Coronavirus shining a spotlight on homo sapiens

Published On: June 2020Categories: COVID-19 Response, Editorials, Social ImpactsTags:

Author(s):

Noushin Nabavi, PhD

Mitacs Canadian Science Policy Fellow

Noushin Nabavi

I am a scientist who has learned to not speak when tried and tested evidence of my carefully measured experiments and observations are not available. This pandemic lockdown, however, has fascinated, frightened, and bewilderingly amused me into the following thoughts. You could call them rants, meditations, or just insights received from the serendipitous universe. I thought instead of having to convince, debate, discuss, or converse with friends and family, I can reflect on the broadening horizons while we race to win against the virus as one race.

The global coronavirus crisis, even though very unfortunate in its manifestations, has united communities worldwide in our post-modern era like no other event in our lives. It has reminded me, personally, that humankind’s capacity to innovate and adapt is remarkably astounding, and perhaps unlimited. It has also gently brought me back to the cradle and a forgotten childhood innocence, nudging thoughts that geopolitical demarcations are increasingly meaningless. That race, power, money, gender, religion, status, and color of skin cannot put a limit on the vast resilience and adaptive abilities of Homo sapiens.
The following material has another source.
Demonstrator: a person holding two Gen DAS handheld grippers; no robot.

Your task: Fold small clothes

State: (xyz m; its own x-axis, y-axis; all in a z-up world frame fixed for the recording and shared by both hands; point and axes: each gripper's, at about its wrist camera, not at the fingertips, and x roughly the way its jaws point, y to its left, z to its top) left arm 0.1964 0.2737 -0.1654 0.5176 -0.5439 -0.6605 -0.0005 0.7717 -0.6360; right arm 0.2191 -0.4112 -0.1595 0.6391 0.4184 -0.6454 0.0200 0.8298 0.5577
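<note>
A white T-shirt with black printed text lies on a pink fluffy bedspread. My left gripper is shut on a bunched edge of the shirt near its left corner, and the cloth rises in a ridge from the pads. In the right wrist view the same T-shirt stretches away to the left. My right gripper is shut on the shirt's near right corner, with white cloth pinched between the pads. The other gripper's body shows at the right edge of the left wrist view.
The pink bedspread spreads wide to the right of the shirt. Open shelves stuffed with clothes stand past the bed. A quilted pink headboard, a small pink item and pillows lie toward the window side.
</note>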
A reminder to go inside when I can’t go outside, to witness and acknowledge the vast horsepower of our collective thoughts and actions. The invisible mighty virus has shown me that I had grown quite comfortable with my status quo. I greet this gentle invitation to witness my limits, or lack thereof. I welcome this push out of my comfort zone as a call to think, speak, act, and, perhaps, love out-loud. Time is ripe, bleak, and painful, while space is filled with seeds of realizations.

I write to share and hope that the opportunities that this grand pause is affording us don’t go wasted when our busy lives resume after COVID19. We ultimately empower a sustainable change in our very being, one that goes in the woven fabrics of our societies and DNA of our thoughts. Albert Einstein said: “In the midst of every crisis lies great opportunity”, and Brad Evans confirms: “A lot of the big major changes in the history of the human condition have come in response to pandemics.” Allan Chalmers further affirms: “Crises refine life. In them, you discover what you are.” Oblique glitters of transformation and revolution have already occurred, twinkling very weakly in our psyche. I hope it doesn’t get forsaken into the ashes of our short-term memories and modern amnesia. I hope the virus infects and inoculates a new consciousness outside of the rat races we have created and brings us to the humanity we had forgotten. As the available medical resources like personal protective equipment, disinfectants, biologics, diagnostics, and therapeutics get consumed rapidly, more solidarity forms between frontline workers, companies, communities, and the nations. An invisible thread of supply and demand chain forms from passion and compassion without the atrocities of monetary concepts that had crippled us into mere ego and existence. From rapid mobilization and centralized actions to the direction of efforts and capacities towards supporting the management of the pandemic to social distancing and diagnosis apps, science and technology have been at their peak in guiding us towards our journey of eradicating COVID19 worldwide.

As a scientist, I am encountering a surge in the diversity of researchers, scientists, and technologists who rush in to help and come together in virtual spaces to share ideas, discuss possibilities, and innovate for the betterment of the world. The international partnerships and collaborations being formed in unexpected online platforms are astonishing and heartwarming to witness.

From organized virtual software and hardware hackathons to virtual summits, scientists, technologists, and methodologists among others are using every known technological platform they have developed or someone else developed to innovate. These times are also a testament to the importance of supporting the knowledge economy sustainably so that research and technology developments lead us in the foreseen disasters that are becoming more frequent, according to experts.

This crisis has also carved a new cultural window for me to experience social and cultural rebirths brought about by the arts, and catch up on the songs and movies I had missed. Much of humanity’s masterpieces in the form of music, concerts, operas, circuses, and movies are being distributed for anyone irrespective of race, age, gender, and socioeconomic status to experience free online. This virus has personally brought me out of my primal modes of survival and the dead-minded devotion to the pursuit of the material and conceptual and towards returning to the moment with family, friends, and the entire human race.

A non-living twist of RNA is teaching us how to live and romantically reminds us, even only if momentarily in this temporary standstill, to exist in harmony with the food, animals, plants, children, elderly, and any ecosystem around us. It kindly whispers in our ears John Lennon’s song “Imagine all the people, Sharing all the world”.